> [To do]: Restate the data below word for word, omitting pictures.

──────────

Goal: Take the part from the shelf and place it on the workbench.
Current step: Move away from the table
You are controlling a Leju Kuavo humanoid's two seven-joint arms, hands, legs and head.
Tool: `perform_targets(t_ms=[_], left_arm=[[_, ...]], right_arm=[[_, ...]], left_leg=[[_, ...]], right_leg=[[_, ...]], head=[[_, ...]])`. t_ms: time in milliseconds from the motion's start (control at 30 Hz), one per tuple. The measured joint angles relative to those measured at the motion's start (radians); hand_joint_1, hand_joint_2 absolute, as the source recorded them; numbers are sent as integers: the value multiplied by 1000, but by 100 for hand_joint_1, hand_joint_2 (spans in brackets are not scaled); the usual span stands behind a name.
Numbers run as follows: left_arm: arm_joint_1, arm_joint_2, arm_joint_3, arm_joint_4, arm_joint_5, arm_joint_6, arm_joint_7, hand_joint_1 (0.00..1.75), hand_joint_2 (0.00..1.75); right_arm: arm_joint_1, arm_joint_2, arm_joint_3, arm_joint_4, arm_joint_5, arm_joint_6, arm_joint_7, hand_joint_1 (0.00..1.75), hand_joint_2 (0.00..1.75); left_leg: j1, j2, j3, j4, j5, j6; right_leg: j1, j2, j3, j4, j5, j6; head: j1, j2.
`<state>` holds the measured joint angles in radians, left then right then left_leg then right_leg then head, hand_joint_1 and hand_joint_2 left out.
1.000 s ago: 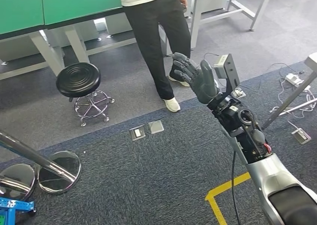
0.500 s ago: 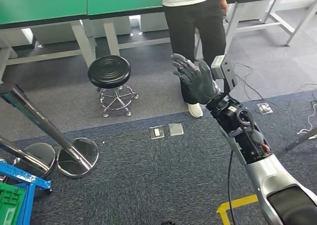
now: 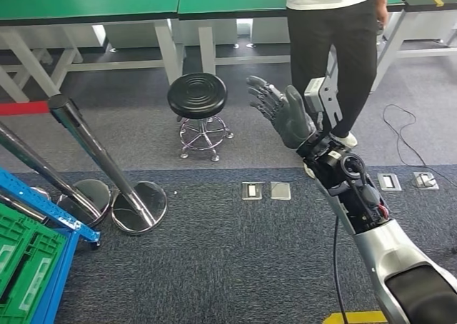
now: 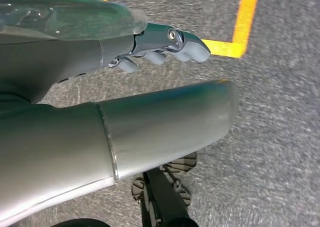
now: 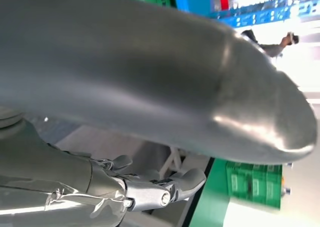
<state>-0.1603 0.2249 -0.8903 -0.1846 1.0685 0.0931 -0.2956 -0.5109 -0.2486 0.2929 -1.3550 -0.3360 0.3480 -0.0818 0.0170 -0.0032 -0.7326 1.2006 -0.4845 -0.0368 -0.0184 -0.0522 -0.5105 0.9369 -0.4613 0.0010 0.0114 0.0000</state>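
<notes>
Since the earlier frames the whole scene has slid rightward as the camera turned: the black stool (image 3: 197, 95) and chrome barrier posts (image 3: 88, 147) now sit nearer centre, and a green crate (image 3: 24, 256) has appeared. Right hand (image 3: 280, 110) is raised, fingers spread, holding nothing; left hand (image 4: 166, 44) hangs over the carpet, fingers loosely apart, holding nothing. I cannot tell where the part is

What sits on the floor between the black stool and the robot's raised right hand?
In the head view, nothing: just bare grey carpet lies between the black stool and the raised right hand.
</notes>
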Motion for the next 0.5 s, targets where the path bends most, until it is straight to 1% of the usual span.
perform_targets(t_ms=[33,67,100,133,167,200,233,267,300,333,367,400,433,467,500], left_arm=[[0,0,0,0,0,0,0,0,0],[-1,1,0,0,0,-1,0,0,0],[-3,1,0,0,0,-1,0,0,0],[-3,2,0,0,0,-2,0,0,0],[-3,2,0,0,0,-2,0,0,0],[-2,3,0,0,0,-2,-1,0,0],[-1,4,0,0,0,-3,0,0,0],[-1,4,0,0,0,-3,0,0,0],[-1,5,0,0,0,-3,0,0,0],[-2,5,0,0,0,-3,0,0,0],[-3,5,0,0,0,-3,0,0,0],[-4,5,0,0,0,-3,0,0,0],[-3,4,0,0,0,-3,0,0,0],[-3,4,0,0,0,-3,1,0,0],[-3,4,0,0,0,-3,1,0,0]], right_arm=[[0,0,1,0,0,0,0,0,0],[0,0,2,0,-1,0,1,0,0],[-1,0,2,0,-1,0,1,0,0],[-2,0,2,0,-2,0,1,0,0],[-3,0,2,-1,-3,0,1,0,0],[-4,0,3,-1,-3,0,2,0,0],[-5,0,3,-1,-3,1,2,0,0],[-5,0,4,-2,-3,1,2,0,0],[-6,0,5,-2,-3,1,1,0,0],[-6,0,4,-3,-3,1,1,0,0],[-5,-1,4,-2,-3,1,0,0,0],[-3,-1,4,-2,-3,1,0,0,0],[1,-1,4,-1,-3,1,0,0,0],[3,-1,5,-1,-3,2,0,0,0],[5,-1,5,-1,-3,2,0,0,0]], left_leg=[[1,12,38,-69,34,1],[-2,33,78,-144,60,3],[-5,47,109,-203,78,8],[-8,56,127,-237,85,15],[-12,54,131,-246,83,22],[-13,40,130,-246,83,29],[-12,29,132,-247,83,35],[-10,19,135,-249,82,41],[-8,9,138,-251,83,47],[-6,-1,140,-252,83,52],[-7,-11,140,-252,83,56],[-8,-22,141,-252,83,58],[-9,-35,141,-251,82,59],[-10,-50,142,-251,82,59],[-10,-64,144,-250,82,58]], right_leg=[[0,-12,2,0,-2,2],[2,-23,5,0,-5,6],[4,-33,7,1,-9,11],[7,-43,10,1,-12,17],[10,-51,13,2,-16,22],[9,-61,17,1,-19,27],[7,-61,18,3,-25,33],[4,-46,14,18,-38,37],[1,-22,0,52,-60,40],[-1,7,-27,111,-91,42],[0,31,-63,188,-126,41],[0,42,-102,265,-153,41],[1,47,-131,317,-164,40],[2,50,-143,328,-152,38],[1,52,-134,295,-120,35]], head=[[-1,0],[-2,0],[-1,0],[2,0],[5,0],[8,0],[10,0],[12,0],[15,0],[19,0],[24,0],[29,0],[33,0],[35,0],[38,0]])
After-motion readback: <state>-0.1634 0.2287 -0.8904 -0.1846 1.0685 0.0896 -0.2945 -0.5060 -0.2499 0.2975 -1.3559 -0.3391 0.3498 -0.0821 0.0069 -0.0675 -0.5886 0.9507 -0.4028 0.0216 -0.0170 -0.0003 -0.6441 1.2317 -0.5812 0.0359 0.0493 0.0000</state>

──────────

> [The answer]:
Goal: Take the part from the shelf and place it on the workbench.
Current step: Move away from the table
You are controlling a Leju Kuavo humanoid's two seven-joint arms, hands, legs and head.
Tool: `perform_targets(t_ms=[_], left_arm=[[_, ...]], right_arm=[[_, ...]], left_leg=[[_, ...]], right_leg=[[_, ...]], head=[[_, ...]])`. t_ms: time in milliseconds from the motion's start (control at 30 Hz), one per tuple. The measured joint angles relative to those measured at the motion's start (radians); hand_joint_1, hand_joint_2 absolute, as the source recorded them; numbers are sent as integers: the value multiplied by 1000, but by 100 for hand_joint_1, hand_joint_2 (spans in brackets are not scaled); the usual span stands behind a name.
Numbers run as follows: left_arm: arm_joint_1, arm_joint_2, arm_joint_3, arm_joint_4, arm_joint_5, arm_joint_6, arm_joint_7, hand_joint_1 (0.00..1.75), hand_joint_2 (0.00..1.75); right_arm: arm_joint_1, arm_joint_2, arm_joint_3, arm_joint_4, arm_joint_5, arm_joint_6, arm_joint_7, hand_joint_1 (0.00..1.75), hand_joint_2 (0.00..1.75); left_leg: j1, j2, j3, j4, j5, j6; right_leg: j1, j2, j3, j4, j5, j6; head: j1, j2.
`<state>` holds the measured joint angles in radians, left then right then left_leg then right_leg then head, hand_joint_1 and hand_joint_2 left out.
1.000 s ago: 
0.500 s ago: 
now: 
now: 
now: 
<state>-0.1603 0.2249 -0.8903 -0.1846 1.0685 0.0931 -0.2956 -0.5109 -0.2486 0.2929 -1.3550 -0.3360 0.3480 -0.0818 0.0170 -0.0032 -0.7326 1.2006 -0.4845 -0.0368 -0.0184 -0.0522 -0.5105 0.9369 -0.4613 0.0010 0.0114 0.0000</state>
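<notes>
Since the earlier frames the whole scene has slid rightward as the camera turned: the black stool (image 3: 197, 95) and chrome barrier posts (image 3: 88, 147) now sit nearer centre, and a green crate (image 3: 24, 256) has appeared. Right hand (image 3: 280, 110) is raised, fingers spread, holding nothing; left hand (image 4: 166, 44) hangs over the carpet, fingers loosely apart, holding nothing. I cannot tell where the part is

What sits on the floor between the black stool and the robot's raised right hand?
In the head view, nothing: just bare grey carpet lies between the black stool and the raised right hand.
</notes>
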Motion for the next 0.5 s, targets where the path bends most, until it is straight to 1% of the usual span.
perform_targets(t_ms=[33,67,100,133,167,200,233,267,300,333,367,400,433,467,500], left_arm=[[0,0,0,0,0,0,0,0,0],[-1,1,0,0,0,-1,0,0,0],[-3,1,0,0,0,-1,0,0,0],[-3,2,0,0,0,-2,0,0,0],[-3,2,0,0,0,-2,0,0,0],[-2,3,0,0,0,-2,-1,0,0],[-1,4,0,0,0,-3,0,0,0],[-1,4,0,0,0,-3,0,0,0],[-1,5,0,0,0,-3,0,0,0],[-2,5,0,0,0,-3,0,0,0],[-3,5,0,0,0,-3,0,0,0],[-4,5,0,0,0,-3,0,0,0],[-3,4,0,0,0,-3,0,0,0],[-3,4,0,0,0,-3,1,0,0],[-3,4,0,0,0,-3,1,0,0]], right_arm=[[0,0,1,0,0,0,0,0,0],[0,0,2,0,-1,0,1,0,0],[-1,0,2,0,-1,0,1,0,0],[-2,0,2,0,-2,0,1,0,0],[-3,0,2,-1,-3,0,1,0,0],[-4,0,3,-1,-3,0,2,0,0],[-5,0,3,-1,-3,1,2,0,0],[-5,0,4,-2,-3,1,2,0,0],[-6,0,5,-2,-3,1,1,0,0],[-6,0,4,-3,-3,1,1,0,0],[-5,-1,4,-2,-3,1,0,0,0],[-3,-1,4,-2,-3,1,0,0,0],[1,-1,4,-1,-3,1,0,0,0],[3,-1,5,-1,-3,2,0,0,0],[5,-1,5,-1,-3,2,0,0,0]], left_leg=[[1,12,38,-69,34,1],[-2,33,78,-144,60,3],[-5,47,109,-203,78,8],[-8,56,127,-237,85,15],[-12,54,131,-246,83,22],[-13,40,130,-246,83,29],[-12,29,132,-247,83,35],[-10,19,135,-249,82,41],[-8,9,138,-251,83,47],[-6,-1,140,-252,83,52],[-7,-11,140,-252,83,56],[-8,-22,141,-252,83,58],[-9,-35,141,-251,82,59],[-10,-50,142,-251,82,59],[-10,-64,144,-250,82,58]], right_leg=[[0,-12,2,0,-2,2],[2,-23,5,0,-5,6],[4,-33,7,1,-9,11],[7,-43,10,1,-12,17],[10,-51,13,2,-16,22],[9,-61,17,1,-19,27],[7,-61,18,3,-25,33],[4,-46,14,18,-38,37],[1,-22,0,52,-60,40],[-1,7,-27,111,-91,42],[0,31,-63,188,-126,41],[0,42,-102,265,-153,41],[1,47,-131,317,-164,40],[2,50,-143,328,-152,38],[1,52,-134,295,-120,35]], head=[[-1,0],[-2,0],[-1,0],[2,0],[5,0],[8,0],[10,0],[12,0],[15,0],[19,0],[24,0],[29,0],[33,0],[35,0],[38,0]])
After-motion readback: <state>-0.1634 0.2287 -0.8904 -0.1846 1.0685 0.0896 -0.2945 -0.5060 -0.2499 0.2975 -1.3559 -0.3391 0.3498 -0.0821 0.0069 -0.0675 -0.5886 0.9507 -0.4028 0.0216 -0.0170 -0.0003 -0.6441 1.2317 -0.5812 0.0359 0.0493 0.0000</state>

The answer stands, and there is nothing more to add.